INPUT: Begin

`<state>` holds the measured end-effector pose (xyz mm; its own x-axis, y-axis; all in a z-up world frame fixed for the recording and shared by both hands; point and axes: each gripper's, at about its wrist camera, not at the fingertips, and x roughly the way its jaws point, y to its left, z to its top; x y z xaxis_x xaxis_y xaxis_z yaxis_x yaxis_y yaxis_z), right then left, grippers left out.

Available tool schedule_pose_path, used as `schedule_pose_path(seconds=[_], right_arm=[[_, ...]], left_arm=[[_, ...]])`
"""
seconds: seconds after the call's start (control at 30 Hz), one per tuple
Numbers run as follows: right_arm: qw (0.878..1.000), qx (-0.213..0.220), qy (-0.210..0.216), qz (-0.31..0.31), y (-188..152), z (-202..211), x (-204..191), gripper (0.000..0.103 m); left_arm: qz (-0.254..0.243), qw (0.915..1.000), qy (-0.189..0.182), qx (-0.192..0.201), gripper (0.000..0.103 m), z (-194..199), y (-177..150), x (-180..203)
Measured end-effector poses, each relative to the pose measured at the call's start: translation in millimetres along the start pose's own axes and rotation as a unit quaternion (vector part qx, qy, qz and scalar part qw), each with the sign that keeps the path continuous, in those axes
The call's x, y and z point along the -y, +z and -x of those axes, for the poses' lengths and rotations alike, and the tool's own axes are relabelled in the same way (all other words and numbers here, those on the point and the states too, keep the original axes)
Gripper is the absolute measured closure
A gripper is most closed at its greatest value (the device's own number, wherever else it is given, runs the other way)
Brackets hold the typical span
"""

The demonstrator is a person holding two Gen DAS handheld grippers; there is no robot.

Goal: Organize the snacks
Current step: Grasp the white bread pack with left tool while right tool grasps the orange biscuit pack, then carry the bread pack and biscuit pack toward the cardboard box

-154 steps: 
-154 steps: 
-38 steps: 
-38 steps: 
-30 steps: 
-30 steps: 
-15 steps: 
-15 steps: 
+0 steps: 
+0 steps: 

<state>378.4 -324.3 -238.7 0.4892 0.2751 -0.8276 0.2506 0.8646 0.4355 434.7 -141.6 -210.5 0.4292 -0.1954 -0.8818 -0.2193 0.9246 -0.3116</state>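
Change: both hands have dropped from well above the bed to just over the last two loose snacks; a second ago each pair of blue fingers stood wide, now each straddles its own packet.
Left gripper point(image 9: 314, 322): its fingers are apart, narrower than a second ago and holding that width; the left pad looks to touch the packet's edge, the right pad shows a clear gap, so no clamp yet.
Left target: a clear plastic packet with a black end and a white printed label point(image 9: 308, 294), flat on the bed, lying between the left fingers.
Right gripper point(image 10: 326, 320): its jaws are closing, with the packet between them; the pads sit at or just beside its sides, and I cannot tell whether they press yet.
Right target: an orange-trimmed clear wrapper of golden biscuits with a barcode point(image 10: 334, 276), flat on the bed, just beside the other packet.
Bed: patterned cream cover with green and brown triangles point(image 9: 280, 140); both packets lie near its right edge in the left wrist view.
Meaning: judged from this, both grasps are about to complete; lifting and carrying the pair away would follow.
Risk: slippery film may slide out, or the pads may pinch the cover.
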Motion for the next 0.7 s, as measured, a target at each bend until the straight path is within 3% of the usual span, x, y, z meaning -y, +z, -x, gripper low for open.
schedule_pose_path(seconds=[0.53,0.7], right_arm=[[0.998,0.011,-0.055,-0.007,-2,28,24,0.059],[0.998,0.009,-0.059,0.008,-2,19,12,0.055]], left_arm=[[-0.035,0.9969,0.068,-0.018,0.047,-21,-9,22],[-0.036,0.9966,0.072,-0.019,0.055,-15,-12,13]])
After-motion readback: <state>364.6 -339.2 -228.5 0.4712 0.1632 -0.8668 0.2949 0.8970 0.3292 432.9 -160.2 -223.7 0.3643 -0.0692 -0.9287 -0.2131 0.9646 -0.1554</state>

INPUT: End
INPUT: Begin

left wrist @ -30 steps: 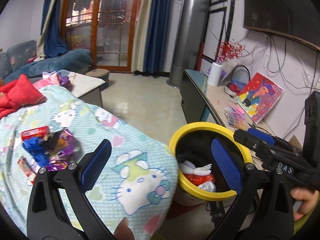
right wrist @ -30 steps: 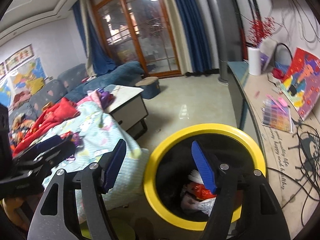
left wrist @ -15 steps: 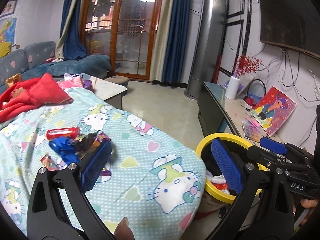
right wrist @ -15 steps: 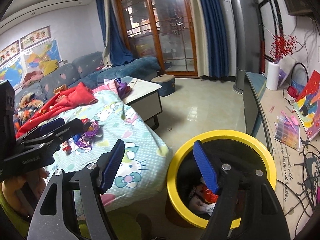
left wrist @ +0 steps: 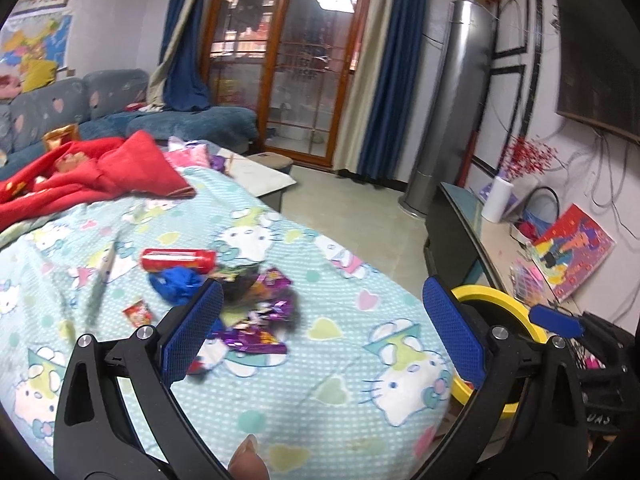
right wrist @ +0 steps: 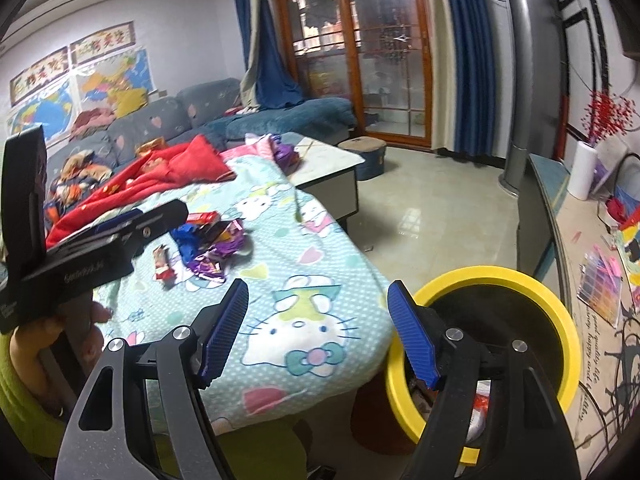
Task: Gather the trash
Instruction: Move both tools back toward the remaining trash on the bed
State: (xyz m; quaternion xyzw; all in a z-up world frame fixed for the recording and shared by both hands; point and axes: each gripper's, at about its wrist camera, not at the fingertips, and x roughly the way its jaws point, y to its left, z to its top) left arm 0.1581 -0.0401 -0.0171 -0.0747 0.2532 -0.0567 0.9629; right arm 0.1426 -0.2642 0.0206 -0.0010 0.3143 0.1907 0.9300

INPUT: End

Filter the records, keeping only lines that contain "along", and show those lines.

**RESULT BELOW:**
Measured end-effector poses, each relative to the pose measured at the call's start: translation in millimetres along the start pose's own axes and rotation as a unit quaternion (vector part qx, qy, qz and scalar part qw), each with the sign that keeps the path continuous, in those axes
The call's x, y and z point along the -y, +z and -x of those axes, for the poses' lengths and rotations alike, and the tool's own axes are relabelled in the same way (all other words and numbers here, those on the point and the states too, keep the original axes)

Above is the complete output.